[EXERCISE INSTRUCTIONS]
Copy out each line below that has the word "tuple" in it.

Data records
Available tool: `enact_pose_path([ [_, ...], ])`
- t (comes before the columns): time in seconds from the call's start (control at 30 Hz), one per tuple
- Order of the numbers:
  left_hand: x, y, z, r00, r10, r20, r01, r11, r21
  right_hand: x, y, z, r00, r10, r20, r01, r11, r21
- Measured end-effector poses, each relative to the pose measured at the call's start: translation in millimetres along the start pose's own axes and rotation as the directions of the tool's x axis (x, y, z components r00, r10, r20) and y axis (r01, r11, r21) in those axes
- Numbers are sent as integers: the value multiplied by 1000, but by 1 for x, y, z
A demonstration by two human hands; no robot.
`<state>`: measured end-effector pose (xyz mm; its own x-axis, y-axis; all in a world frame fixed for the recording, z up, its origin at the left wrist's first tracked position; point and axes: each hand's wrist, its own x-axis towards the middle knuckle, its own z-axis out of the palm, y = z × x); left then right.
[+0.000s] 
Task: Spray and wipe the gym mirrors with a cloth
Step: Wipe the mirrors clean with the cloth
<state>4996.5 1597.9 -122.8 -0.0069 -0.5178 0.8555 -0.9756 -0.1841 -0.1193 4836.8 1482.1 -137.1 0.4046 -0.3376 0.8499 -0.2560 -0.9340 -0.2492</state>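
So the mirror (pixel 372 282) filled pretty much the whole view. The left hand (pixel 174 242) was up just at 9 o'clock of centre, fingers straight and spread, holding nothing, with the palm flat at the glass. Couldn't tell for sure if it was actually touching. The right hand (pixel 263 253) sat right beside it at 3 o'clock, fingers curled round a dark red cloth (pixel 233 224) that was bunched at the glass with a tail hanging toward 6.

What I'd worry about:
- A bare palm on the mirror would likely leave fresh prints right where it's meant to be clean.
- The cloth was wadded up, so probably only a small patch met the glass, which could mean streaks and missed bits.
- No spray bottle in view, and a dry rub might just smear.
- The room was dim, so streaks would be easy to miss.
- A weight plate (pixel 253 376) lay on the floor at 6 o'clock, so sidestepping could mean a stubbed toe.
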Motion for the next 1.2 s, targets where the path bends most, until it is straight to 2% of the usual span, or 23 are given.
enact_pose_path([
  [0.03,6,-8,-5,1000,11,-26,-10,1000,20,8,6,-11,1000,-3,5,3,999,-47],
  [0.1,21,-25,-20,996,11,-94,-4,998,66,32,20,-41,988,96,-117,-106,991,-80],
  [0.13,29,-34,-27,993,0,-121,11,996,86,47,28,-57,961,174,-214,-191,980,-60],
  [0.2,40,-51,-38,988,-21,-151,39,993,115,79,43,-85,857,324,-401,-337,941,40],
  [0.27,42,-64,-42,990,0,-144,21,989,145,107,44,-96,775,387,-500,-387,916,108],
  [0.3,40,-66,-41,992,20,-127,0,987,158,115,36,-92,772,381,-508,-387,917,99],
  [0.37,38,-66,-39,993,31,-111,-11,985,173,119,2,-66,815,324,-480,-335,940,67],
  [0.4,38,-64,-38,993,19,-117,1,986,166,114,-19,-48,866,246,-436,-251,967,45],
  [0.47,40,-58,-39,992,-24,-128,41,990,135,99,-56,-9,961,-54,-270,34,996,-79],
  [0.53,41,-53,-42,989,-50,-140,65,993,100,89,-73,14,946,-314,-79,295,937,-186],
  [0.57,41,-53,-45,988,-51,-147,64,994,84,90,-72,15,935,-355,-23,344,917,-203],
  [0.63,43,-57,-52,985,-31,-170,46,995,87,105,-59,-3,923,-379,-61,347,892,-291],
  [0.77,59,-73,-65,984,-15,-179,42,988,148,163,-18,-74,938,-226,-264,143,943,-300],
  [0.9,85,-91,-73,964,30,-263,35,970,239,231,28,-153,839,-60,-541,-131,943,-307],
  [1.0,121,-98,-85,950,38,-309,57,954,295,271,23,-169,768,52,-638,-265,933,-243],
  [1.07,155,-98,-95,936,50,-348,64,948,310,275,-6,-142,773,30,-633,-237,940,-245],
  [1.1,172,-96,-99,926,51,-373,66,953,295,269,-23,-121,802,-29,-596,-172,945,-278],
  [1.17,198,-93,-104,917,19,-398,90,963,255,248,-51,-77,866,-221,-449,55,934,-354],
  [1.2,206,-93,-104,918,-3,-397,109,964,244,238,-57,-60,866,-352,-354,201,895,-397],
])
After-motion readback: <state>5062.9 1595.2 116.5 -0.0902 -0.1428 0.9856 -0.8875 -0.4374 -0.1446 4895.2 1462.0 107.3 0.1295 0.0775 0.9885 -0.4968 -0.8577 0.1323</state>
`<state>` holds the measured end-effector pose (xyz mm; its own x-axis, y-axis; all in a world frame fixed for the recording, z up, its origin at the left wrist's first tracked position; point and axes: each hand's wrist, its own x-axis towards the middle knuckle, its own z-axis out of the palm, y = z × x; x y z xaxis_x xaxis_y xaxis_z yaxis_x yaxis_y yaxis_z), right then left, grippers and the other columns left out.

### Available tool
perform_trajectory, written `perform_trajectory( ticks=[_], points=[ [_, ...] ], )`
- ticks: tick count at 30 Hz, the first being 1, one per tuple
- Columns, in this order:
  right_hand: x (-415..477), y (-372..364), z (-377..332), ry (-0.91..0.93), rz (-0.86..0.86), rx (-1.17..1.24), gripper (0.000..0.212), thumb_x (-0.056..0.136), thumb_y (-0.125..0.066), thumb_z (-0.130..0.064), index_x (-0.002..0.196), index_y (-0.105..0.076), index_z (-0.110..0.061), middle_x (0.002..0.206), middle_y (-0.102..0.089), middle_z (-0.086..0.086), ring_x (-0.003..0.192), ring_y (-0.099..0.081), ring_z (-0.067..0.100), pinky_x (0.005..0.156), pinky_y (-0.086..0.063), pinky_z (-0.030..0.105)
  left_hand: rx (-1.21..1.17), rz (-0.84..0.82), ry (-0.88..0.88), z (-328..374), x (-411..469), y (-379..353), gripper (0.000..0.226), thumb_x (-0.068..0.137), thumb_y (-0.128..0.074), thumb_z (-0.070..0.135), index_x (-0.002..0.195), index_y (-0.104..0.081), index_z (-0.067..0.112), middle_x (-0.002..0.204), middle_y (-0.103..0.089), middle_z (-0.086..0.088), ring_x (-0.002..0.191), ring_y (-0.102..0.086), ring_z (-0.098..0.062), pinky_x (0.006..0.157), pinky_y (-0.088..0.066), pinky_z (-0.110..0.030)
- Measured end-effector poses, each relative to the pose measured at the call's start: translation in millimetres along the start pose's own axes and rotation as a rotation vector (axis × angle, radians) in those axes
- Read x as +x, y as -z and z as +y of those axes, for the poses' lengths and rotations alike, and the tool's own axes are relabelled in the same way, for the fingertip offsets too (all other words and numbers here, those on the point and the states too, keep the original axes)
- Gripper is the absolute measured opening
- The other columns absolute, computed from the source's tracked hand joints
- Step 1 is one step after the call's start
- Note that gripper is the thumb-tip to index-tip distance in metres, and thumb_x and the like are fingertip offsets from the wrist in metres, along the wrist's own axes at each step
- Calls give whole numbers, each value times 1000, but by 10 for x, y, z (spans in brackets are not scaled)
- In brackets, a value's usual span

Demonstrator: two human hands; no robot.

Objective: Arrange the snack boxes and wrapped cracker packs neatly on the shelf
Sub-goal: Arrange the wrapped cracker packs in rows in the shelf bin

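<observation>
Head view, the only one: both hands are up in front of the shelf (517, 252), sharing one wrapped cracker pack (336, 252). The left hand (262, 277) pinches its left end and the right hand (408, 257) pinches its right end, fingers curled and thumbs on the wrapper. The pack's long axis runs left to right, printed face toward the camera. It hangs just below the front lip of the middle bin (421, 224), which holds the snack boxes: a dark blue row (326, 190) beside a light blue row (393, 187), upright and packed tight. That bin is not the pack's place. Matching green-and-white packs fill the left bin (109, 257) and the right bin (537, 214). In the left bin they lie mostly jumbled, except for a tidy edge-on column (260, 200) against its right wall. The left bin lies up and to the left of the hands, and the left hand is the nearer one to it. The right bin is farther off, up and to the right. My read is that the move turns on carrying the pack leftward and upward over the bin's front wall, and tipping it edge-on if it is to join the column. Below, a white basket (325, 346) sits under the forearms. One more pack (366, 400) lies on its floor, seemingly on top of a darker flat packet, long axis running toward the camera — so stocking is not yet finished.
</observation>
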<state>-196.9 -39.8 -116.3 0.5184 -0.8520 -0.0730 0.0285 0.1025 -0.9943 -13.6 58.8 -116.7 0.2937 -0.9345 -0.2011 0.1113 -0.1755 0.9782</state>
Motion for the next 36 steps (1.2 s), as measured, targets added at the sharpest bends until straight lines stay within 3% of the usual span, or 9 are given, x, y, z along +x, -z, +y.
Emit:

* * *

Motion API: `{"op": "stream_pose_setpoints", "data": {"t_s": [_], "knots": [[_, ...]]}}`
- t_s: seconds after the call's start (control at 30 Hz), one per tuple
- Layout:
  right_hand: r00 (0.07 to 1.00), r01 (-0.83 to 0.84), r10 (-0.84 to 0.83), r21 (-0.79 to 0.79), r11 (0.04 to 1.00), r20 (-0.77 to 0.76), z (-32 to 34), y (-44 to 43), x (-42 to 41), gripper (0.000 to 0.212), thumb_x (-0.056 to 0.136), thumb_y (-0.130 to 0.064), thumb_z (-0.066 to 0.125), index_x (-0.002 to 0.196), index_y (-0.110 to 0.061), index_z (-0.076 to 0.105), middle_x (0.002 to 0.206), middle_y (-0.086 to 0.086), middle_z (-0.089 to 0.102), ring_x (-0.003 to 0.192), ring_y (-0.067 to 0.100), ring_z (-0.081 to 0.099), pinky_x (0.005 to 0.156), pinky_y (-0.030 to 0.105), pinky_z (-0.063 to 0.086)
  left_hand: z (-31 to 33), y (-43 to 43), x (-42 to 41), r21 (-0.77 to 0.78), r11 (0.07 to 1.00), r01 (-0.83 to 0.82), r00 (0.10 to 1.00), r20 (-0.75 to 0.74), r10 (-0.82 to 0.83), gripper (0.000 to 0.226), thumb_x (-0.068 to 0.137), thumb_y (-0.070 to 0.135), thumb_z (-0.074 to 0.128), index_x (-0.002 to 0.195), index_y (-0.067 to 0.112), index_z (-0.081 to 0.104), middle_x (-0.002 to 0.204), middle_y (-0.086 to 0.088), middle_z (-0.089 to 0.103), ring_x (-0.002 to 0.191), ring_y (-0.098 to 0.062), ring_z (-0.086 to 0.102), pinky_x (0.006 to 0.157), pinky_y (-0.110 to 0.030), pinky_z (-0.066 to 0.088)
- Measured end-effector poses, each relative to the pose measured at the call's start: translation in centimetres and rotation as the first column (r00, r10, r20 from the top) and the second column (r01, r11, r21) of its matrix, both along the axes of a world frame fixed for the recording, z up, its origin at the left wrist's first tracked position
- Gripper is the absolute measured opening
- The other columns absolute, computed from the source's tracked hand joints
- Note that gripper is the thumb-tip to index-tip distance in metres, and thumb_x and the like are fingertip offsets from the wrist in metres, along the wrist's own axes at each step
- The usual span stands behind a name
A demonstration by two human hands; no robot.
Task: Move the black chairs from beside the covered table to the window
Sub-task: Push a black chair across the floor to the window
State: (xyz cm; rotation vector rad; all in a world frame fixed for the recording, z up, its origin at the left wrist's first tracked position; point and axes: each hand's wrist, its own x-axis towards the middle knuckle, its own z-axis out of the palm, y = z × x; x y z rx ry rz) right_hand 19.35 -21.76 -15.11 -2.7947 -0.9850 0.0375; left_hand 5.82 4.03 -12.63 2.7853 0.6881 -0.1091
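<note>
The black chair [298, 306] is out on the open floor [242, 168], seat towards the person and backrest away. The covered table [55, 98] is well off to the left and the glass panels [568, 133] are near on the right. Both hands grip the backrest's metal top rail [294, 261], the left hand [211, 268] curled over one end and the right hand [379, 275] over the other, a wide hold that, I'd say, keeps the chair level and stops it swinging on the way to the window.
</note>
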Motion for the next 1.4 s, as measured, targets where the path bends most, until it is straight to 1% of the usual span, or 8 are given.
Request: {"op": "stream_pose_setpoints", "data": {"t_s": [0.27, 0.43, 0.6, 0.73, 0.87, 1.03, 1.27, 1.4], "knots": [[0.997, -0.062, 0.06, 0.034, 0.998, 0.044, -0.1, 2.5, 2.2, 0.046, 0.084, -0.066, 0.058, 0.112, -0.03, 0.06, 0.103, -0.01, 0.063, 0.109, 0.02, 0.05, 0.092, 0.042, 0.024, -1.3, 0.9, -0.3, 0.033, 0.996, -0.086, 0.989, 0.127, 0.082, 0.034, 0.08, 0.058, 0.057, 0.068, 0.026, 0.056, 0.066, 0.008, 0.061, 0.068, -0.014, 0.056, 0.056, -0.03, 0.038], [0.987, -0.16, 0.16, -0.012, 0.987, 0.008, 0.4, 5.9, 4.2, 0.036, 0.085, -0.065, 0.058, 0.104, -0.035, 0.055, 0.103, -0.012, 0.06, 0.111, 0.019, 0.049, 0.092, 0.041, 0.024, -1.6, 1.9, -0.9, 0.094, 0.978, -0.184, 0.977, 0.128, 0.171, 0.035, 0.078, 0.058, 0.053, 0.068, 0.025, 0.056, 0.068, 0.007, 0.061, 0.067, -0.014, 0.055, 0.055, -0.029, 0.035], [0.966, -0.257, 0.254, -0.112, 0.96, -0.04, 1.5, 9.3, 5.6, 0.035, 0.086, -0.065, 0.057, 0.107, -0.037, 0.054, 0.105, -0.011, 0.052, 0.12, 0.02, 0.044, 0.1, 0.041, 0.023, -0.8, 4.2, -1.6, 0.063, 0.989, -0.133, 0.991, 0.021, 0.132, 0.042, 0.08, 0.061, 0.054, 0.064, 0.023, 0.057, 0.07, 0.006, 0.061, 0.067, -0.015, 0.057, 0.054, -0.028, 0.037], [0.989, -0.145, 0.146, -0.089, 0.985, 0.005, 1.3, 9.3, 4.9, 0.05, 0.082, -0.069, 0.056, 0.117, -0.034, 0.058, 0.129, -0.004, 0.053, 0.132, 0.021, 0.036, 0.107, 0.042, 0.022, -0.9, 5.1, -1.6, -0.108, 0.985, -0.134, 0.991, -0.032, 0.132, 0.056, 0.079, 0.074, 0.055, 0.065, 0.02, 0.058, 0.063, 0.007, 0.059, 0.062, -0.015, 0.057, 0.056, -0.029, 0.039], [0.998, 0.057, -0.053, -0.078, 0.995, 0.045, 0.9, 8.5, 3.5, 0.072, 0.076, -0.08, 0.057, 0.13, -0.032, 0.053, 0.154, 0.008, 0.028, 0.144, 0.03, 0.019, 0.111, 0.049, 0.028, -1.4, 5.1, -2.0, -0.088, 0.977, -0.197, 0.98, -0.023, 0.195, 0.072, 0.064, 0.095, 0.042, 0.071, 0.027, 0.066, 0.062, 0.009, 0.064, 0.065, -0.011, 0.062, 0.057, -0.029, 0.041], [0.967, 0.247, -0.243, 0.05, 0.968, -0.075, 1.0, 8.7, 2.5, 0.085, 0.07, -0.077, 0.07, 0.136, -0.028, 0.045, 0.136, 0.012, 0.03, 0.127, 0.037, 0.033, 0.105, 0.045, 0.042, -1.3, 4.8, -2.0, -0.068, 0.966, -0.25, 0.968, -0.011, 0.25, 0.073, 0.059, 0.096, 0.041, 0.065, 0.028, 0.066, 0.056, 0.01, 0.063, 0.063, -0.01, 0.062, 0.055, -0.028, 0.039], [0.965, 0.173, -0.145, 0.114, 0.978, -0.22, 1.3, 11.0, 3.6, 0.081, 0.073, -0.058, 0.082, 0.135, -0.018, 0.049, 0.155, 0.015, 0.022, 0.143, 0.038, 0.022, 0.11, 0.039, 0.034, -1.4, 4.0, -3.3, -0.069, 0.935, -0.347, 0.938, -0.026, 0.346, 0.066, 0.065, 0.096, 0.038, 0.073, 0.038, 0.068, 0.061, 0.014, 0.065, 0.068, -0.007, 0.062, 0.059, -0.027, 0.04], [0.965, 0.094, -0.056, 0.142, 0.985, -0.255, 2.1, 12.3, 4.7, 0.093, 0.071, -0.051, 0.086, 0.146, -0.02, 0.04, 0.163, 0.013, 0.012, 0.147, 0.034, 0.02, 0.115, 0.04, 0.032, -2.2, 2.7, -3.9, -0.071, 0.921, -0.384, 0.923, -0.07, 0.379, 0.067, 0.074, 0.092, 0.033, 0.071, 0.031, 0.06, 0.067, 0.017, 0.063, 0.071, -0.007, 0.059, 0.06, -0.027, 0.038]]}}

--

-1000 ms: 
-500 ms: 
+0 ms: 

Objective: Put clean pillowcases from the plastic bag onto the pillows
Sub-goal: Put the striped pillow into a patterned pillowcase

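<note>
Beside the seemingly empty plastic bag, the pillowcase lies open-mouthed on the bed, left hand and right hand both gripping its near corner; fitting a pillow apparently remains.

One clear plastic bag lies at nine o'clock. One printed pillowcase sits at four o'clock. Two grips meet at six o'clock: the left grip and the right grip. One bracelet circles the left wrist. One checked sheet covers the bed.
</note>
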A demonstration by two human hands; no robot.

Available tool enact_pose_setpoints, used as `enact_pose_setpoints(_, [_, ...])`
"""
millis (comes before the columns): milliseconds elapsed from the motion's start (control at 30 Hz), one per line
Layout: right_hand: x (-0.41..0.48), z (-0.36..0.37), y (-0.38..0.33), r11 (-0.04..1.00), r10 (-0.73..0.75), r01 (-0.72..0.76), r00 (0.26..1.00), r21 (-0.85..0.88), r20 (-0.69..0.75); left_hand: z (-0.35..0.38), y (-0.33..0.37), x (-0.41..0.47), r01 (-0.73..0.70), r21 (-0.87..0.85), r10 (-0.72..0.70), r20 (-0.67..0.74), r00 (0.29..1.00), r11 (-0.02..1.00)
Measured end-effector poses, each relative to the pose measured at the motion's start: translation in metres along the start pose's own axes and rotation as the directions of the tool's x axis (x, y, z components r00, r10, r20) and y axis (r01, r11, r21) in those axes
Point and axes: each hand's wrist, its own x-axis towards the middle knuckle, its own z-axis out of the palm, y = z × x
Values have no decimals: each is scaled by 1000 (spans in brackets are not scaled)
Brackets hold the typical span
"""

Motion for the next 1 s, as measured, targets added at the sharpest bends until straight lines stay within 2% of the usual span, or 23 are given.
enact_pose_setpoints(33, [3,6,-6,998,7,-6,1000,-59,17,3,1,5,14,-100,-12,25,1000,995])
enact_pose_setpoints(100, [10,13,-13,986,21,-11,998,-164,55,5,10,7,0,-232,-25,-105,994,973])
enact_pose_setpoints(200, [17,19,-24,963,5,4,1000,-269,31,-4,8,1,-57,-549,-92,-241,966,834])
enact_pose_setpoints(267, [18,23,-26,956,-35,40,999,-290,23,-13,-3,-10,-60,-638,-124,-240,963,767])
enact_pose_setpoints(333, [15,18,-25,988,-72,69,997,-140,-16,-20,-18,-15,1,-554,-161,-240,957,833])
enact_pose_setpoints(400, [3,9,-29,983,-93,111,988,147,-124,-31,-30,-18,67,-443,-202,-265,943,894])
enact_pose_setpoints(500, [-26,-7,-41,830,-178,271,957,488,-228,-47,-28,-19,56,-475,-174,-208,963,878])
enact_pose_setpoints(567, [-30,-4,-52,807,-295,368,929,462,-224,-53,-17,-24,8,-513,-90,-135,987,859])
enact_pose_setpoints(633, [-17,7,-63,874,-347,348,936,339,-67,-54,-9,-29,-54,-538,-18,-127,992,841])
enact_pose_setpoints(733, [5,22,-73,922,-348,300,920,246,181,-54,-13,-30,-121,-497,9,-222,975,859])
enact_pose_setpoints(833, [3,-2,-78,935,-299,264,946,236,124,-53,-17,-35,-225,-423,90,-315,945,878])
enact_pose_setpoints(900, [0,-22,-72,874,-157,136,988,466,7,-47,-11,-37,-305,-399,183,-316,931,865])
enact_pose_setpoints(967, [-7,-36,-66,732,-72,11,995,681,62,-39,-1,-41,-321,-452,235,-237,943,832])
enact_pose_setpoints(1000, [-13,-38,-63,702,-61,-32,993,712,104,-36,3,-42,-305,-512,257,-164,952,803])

[THE ANSWER]
- t (comes before the columns): time in seconds from the call's start (control at 30 Hz), one per tuple
- ticks: tick count at 30 Hz, the first being 1, one per tuple
- t_s: seconds after the call's start (control at 30 Hz), one per tuple

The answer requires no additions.